PROMPT
Go to the line with "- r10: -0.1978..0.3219" in the material below and copy from there through the line with "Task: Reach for", exactly. Pictures are not copied.
***
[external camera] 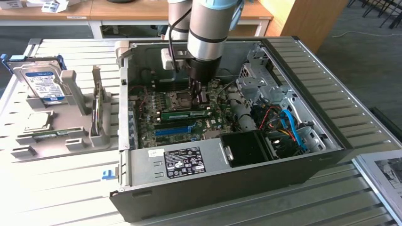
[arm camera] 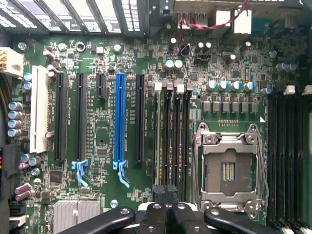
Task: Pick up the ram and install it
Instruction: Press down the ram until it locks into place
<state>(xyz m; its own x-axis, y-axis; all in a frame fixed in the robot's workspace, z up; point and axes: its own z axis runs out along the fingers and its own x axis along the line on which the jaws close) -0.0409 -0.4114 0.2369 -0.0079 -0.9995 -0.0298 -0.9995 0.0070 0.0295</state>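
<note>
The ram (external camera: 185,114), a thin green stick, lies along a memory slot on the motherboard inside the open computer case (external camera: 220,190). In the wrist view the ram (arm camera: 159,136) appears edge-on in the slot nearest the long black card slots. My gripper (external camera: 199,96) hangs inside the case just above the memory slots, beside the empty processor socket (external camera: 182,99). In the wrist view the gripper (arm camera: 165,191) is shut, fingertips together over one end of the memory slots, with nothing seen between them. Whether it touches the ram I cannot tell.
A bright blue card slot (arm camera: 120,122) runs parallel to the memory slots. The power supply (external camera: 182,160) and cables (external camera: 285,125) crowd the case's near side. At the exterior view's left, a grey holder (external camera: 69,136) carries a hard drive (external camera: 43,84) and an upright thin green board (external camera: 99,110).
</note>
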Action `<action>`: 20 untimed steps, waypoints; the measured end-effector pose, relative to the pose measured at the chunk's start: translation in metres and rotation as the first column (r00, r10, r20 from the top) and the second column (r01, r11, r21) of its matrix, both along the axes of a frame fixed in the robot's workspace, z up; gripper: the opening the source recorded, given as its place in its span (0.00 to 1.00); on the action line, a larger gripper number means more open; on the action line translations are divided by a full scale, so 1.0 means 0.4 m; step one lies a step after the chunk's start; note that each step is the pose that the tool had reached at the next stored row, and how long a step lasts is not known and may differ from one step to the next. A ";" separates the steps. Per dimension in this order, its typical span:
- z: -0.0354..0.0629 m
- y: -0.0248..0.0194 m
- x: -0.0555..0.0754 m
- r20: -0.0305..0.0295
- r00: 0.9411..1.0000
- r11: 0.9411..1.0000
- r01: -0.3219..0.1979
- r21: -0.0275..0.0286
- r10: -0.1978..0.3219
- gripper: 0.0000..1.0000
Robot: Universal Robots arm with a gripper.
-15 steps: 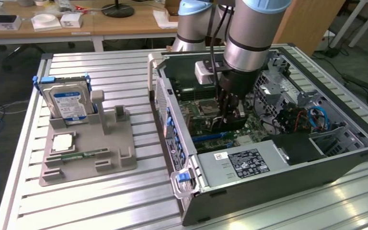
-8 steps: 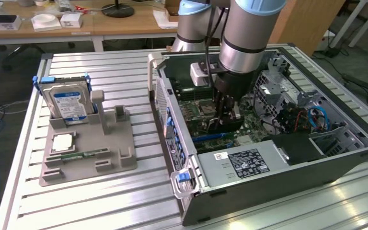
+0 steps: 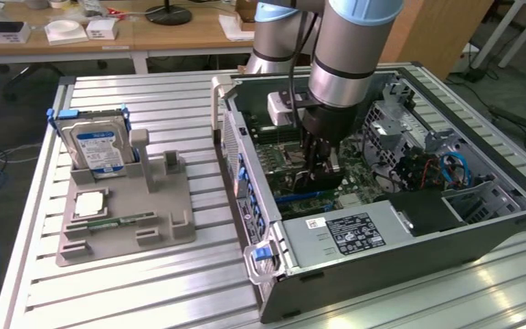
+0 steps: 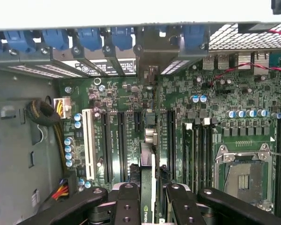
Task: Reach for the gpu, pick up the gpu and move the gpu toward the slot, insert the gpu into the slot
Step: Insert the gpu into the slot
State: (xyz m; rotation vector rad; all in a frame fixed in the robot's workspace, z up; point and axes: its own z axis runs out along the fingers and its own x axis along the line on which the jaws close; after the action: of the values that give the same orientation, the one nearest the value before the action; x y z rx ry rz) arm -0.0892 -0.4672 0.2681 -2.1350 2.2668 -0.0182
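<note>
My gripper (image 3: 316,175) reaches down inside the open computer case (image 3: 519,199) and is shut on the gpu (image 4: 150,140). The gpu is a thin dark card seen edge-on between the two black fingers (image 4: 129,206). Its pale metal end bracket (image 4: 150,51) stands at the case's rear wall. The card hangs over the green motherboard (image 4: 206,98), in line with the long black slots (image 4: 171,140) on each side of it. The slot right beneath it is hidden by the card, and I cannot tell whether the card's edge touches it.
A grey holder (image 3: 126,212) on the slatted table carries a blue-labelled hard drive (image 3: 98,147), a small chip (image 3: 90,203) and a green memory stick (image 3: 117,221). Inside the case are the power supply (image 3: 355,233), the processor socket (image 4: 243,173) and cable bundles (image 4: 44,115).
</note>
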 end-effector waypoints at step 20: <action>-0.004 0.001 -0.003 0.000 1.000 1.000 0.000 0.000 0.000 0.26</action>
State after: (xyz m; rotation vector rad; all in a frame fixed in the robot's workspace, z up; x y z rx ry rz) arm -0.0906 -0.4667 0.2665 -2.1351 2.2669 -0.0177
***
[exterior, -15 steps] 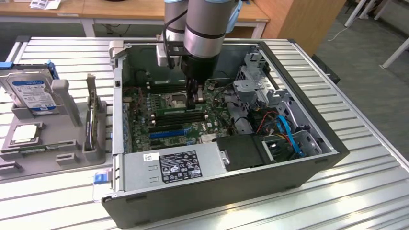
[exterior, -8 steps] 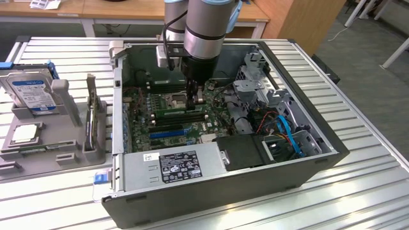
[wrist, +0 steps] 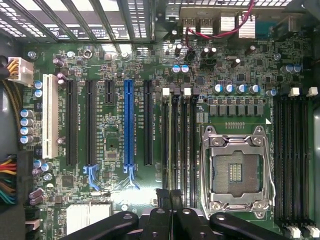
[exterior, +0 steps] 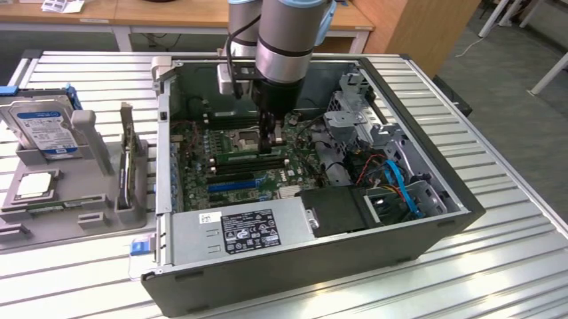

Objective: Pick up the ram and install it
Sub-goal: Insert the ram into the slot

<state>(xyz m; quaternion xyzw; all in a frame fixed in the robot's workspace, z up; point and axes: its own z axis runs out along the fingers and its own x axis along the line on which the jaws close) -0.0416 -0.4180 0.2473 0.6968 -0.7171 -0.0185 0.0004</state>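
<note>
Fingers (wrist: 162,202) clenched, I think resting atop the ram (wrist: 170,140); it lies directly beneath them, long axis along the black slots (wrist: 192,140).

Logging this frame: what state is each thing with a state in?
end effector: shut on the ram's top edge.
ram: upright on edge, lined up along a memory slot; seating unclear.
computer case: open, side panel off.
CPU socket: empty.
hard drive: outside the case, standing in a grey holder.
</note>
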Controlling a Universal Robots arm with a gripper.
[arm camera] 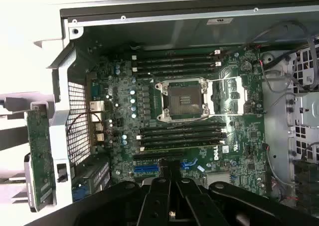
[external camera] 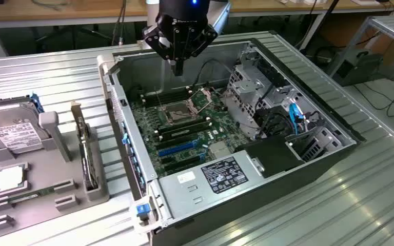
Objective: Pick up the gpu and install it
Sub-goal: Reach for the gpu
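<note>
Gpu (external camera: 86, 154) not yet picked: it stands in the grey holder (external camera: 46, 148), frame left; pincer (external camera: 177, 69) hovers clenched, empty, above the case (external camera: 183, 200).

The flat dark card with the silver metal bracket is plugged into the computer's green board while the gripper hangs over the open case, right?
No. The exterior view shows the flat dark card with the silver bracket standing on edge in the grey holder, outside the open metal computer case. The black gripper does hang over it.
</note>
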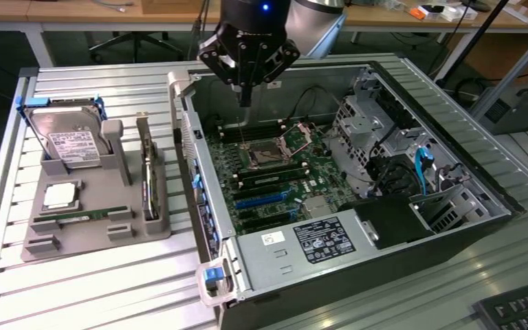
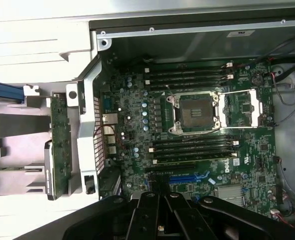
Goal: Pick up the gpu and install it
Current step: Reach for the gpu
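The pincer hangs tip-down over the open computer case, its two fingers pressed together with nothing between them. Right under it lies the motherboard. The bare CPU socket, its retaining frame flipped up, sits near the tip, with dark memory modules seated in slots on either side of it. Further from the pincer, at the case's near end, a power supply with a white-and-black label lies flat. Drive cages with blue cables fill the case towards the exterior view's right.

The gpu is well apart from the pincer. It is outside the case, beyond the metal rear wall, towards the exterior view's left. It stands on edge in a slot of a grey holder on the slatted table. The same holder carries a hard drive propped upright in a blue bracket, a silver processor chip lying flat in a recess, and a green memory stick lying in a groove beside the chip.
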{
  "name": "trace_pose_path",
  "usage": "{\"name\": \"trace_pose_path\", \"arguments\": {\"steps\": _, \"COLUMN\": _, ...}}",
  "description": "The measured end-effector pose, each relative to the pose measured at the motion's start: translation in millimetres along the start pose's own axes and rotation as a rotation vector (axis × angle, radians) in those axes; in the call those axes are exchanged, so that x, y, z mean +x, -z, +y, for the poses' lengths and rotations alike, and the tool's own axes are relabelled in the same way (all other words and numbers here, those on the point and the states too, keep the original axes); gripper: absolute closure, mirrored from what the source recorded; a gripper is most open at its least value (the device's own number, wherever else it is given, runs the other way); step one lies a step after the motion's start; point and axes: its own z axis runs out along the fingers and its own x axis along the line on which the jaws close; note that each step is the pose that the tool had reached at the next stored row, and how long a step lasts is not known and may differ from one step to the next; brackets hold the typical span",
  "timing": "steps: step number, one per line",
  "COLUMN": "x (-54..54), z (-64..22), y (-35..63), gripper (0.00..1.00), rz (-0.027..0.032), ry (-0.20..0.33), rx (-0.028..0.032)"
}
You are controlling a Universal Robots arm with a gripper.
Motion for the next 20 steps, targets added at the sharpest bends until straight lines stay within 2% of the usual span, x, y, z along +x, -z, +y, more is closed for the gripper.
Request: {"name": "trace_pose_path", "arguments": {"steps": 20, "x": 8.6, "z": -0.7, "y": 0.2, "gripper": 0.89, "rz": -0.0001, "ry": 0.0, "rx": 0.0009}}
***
SOLUTION TO THE PROBLEM
- r10: -0.1978..0.3219
- gripper: 0.0000..1.0000
Robot: Universal Robots arm with a gripper.
-15 steps: 
-8 steps: 
+0 steps: 
+0 steps: 
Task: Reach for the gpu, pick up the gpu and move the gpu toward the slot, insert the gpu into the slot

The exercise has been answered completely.